Green and Blackburn Lead Bipartisan Legislation to Grant Ebola Treatment Priority Review
(Washington, DC) – On Wednesday, a bipartisan group of House Members led by Reps. Gene Green (D-TX) and Marsha Blackburn (R-TN) introduced H.R. 5729, the Adding Ebola to the FDA Priority Review Voucher Program Act, to expedite review of therapies and treatments of the Ebola virus. Reps. G.K. Butterfield (D-NC), Michael McCaul (R-TX), and Chuck Fleischmann (R-TN) are also original cosponsors of this legislation.
Green said, “In 2007, Congress took action to break down economic barriers for developing treatments and vaccines against tropical diseases by establishing the tropical disease priority review voucher program. Now it’s time for Congress to act again, and respond to the Ebola outbreak by making therapies and vaccines to treat the deadly virus eligible for the program. The Ebola outbreak is the worst in history, and this crisis demands swift actions to combat the epidemic. This legislation will help fight Ebola by rewarding investments and efforts to find effective vaccines and cures.”
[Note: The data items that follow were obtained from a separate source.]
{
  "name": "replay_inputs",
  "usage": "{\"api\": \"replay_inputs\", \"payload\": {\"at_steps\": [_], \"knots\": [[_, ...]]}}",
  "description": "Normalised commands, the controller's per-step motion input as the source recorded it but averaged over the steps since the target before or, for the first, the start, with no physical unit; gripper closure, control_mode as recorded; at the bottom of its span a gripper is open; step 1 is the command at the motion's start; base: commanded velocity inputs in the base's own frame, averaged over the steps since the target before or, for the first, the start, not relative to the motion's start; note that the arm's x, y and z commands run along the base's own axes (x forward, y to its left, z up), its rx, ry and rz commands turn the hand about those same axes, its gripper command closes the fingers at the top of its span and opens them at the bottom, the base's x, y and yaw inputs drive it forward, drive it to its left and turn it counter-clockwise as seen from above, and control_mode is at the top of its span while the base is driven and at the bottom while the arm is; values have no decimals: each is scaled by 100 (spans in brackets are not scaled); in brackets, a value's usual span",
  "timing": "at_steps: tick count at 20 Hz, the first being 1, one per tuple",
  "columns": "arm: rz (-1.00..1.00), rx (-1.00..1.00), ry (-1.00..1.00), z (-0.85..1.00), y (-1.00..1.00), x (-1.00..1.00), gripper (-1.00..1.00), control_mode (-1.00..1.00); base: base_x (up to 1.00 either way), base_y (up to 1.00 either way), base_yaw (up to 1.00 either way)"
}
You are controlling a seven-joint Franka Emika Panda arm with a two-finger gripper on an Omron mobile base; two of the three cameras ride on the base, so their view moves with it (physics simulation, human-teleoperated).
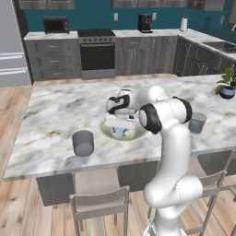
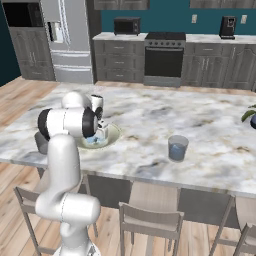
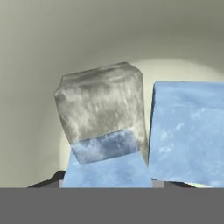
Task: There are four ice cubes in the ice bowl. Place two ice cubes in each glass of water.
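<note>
The fingers (image 3: 107, 183) are sitting down inside the ice bowl (image 3: 39, 65). Their dark tips are showing on either side of a pale-blue ice cube (image 3: 107, 173) that is lying between them, but whether they are pressing on it or merely flanking it I cannot tell. Just beyond that cube, a second, greyish cube (image 3: 103, 105) is standing tilted, touching it. Just beside the pair, another blue cube (image 3: 188, 131) is resting on the bowl's pale floor.

From the base cameras, the hand (image 1: 120, 120) is reaching straight down into the bowl (image 1: 107, 129), which is sitting on the marble worktop (image 1: 55, 115). One grey tumbler (image 1: 83, 143) is standing near the worktop's front edge, well apart from the fingers on one side. The other tumbler (image 2: 177, 148), bluish inside, is standing well apart on the opposite side. Farther off, a potted plant (image 1: 227, 85) is sitting by the worktop's far corner.
</note>
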Motion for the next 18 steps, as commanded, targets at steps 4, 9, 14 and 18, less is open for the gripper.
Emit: {"api": "replay_inputs", "payload": {"at_steps": [4,9,14,18], "knots": [[0,-2,0,35,1,-8,100,-100,0,0,0],[-1,-3,0,99,-3,-21,100,-100,0,0,0],[-2,-13,0,87,-32,-18,100,-100,0,0,0],[-1,-9,0,62,-69,-29,100,-100,0,0,0]]}}
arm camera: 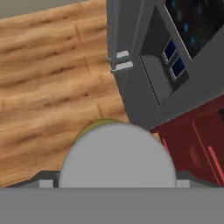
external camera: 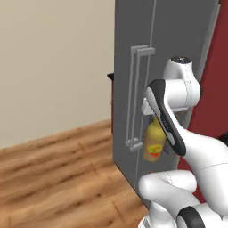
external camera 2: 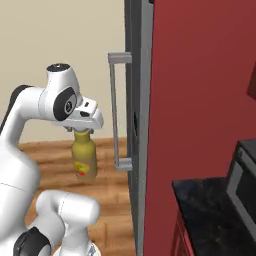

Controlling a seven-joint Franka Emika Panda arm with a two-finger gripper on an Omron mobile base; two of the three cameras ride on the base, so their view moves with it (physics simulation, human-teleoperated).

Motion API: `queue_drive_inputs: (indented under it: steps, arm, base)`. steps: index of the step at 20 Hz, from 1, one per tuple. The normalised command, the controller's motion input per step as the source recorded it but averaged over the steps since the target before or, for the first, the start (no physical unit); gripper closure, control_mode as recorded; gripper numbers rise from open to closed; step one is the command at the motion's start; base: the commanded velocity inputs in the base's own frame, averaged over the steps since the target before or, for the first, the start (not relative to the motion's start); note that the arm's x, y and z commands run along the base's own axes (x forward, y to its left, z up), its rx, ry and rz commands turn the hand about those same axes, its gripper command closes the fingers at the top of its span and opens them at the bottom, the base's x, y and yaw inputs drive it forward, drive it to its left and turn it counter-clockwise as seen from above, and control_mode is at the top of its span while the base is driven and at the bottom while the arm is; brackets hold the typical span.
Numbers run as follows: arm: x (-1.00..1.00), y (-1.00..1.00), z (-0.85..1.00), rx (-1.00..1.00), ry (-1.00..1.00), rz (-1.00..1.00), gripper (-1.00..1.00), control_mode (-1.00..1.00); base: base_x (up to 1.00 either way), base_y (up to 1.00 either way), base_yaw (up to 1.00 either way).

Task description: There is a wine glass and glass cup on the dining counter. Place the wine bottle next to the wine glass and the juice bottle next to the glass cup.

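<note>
I've got the juice bottle [external camera 2: 84, 161] hanging upright off the floor, fingers [external camera 2: 83, 131] clamped on its neck/cap, label facing out in the left base view. It's up in front of the grey fridge [external camera: 133, 53], close to the door handle [external camera 2: 118, 110], wood floor [external camera: 53, 173] below. Hand view: grey cap [arm camera: 117, 155] fills the bottom, w/ dark worktop [external camera 2: 210, 210] low right in right base view.
</note>
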Motion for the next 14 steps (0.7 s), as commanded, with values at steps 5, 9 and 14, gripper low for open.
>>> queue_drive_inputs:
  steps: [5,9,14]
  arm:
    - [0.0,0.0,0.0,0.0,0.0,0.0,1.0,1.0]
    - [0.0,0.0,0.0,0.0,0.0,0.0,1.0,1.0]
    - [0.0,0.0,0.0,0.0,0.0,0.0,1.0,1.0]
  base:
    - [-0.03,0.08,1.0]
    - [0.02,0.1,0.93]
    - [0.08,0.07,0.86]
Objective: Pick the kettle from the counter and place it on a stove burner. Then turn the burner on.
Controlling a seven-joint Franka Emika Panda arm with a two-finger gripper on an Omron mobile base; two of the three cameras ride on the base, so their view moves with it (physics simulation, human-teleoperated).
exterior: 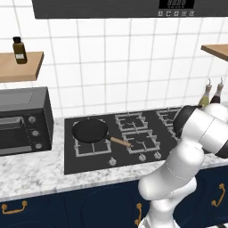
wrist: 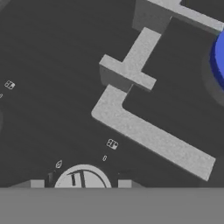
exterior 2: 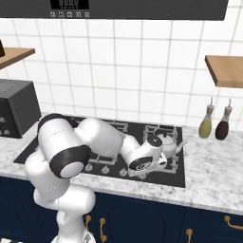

The Tropical Disease Priority Review Voucher system was created to give companies that successfully develop a drug for an otherwise neglected tropical disease a special priority review voucher capable of reducing the FDA’s standard 10-month review time by four months. This legislation will make drugs and vaccines developed to treat Ebola eligible for the priority review voucher.
“With nearly 15,000 cases and over 5,000 deaths, the 2014 Ebola epidemic is the worst since the discovery of the virus in 1976,” Blackburn said. “In light of this global outbreak there should be an intensive effort to find and approve a treatment or better yet, a vaccine to prevent Ebola. I want to thank my colleagues – Reps. Green, Butterfield, McCaul, and Fleischmann – for joining me in this important effort with the introduction of H.R. 5729. Decreasing the time it takes for a company to bring a drug safely through the FDA to approval provides a great incentive for the development of other drugs, particularly those that have historically been neglected.”